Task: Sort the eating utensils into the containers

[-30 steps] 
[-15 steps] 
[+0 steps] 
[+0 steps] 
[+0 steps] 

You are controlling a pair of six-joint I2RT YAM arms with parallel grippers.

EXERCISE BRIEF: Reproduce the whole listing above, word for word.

ANSWER TO THIS PROBLEM:
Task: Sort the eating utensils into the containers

[-30 steps] 
[-15 steps] 
[+0 steps] 
[+0 steps] 
[+0 steps] 

You are controlling a pair of six-joint I2RT YAM arms with parallel grippers.

The work is done, and the output is complete.